- **Work item**:
Every line below should be given again without alteration.

- **Recorded data**:
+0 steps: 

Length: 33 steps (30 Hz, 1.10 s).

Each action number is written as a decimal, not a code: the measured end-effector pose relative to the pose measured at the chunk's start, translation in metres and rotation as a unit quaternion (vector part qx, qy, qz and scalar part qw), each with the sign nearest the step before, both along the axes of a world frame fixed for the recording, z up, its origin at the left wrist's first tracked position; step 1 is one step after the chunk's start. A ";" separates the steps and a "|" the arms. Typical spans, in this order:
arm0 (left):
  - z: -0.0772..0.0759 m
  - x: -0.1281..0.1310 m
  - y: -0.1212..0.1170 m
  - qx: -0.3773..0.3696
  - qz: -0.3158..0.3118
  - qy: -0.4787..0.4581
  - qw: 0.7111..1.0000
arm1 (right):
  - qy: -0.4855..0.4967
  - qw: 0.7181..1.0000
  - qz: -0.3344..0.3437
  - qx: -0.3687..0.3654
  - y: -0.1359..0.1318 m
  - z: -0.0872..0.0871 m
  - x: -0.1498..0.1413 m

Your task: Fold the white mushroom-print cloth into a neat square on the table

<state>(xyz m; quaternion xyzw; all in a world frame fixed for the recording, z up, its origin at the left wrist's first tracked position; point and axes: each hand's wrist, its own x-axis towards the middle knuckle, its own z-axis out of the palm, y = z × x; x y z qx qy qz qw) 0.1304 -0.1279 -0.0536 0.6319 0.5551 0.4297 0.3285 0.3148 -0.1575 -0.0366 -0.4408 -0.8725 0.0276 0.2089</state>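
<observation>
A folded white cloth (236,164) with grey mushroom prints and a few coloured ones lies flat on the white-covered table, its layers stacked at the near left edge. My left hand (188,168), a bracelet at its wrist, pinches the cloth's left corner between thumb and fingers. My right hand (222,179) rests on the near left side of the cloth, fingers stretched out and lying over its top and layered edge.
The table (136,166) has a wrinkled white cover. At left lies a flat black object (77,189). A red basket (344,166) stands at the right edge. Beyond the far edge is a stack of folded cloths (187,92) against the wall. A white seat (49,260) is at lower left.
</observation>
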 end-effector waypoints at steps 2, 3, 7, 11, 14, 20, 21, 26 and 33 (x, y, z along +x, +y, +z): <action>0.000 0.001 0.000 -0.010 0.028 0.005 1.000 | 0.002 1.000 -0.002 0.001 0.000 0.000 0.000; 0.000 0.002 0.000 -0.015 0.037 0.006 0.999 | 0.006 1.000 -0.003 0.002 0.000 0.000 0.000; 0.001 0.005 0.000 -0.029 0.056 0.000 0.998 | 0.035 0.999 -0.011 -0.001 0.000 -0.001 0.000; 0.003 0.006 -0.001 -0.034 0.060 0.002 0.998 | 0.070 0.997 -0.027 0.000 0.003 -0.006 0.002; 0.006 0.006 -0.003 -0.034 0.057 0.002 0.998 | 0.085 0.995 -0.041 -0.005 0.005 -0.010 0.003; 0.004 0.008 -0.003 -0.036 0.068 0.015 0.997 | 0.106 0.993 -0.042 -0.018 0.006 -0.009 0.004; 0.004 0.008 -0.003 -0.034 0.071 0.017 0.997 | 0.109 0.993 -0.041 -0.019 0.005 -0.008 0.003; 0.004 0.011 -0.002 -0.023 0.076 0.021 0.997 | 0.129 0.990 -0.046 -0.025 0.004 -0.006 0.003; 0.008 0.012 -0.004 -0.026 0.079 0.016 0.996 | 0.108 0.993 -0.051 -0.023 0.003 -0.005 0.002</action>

- **Answer below**:
+0 steps: 

Length: 33 steps (30 Hz, 1.10 s).

Each action number is written as a decimal, not a code: the measured end-effector pose relative to the pose measured at the chunk's start, translation in metres and rotation as a unit quaternion (vector part qx, qy, qz and scalar part qw), each with the sign nearest the step before, both along the axes of a world frame fixed for the recording, z up, its origin at the left wrist's first tracked position; step 1 is one step after the chunk's start. A ";" separates the steps and a "|" the arms. Typical spans, in this order:
arm0 (left):
  - z: -0.0772..0.0759 m
  - x: -0.1281..0.1310 m
  - y: -0.1212..0.1170 m
  - qx: -0.3773..0.3696
  - qz: -0.3158..0.3118
  - qy: -0.4787..0.4581
  - qw: 0.7111..1.0000
arm1 (right):
  - qy: -0.4855..0.4967
  - qw: 0.7181..1.0000
  - qz: -0.3344..0.3437
  - qx: -0.3687..0.3654
  - y: -0.1359..0.1318 m
  - z: -0.0872..0.0871 m
  - x: -0.1498..0.1413 m

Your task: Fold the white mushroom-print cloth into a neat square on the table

<state>(xyz m; quaternion xyzw; all in a world frame fixed for the recording, z up, its origin at the left wrist's first tracked position; point and axes: each hand's wrist, its own x-axis towards the middle knuckle, its own z-axis out of the palm, y = z × x; x y z qx qy qz qw) 0.1304 -0.1279 -0.0536 0.6319 0.5551 0.4297 0.3285 0.3148 -0.1575 -0.0366 -0.4408 -0.8725 0.0276 0.2089</state>
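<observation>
A folded white cloth (236,164) with grey mushroom prints and a few coloured ones lies flat on the white-covered table, its layers stacked at the near left edge. My left hand (188,168), a bracelet at its wrist, pinches the cloth's left corner between thumb and fingers. My right hand (222,179) rests on the near left side of the cloth, fingers stretched out and lying over its top and layered edge.
The table (136,166) has a wrinkled white cover. At left lies a flat black object (77,189). A red basket (344,166) stands at the right edge. Beyond the far edge is a stack of folded cloths (187,92) against the wall. A white seat (49,260) is at lower left.
</observation>
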 end-effector waypoints at steps 2, 3, 7, 11, 14, 20, 21, 26 and 33 (x, y, z along +x, +y, +z): <action>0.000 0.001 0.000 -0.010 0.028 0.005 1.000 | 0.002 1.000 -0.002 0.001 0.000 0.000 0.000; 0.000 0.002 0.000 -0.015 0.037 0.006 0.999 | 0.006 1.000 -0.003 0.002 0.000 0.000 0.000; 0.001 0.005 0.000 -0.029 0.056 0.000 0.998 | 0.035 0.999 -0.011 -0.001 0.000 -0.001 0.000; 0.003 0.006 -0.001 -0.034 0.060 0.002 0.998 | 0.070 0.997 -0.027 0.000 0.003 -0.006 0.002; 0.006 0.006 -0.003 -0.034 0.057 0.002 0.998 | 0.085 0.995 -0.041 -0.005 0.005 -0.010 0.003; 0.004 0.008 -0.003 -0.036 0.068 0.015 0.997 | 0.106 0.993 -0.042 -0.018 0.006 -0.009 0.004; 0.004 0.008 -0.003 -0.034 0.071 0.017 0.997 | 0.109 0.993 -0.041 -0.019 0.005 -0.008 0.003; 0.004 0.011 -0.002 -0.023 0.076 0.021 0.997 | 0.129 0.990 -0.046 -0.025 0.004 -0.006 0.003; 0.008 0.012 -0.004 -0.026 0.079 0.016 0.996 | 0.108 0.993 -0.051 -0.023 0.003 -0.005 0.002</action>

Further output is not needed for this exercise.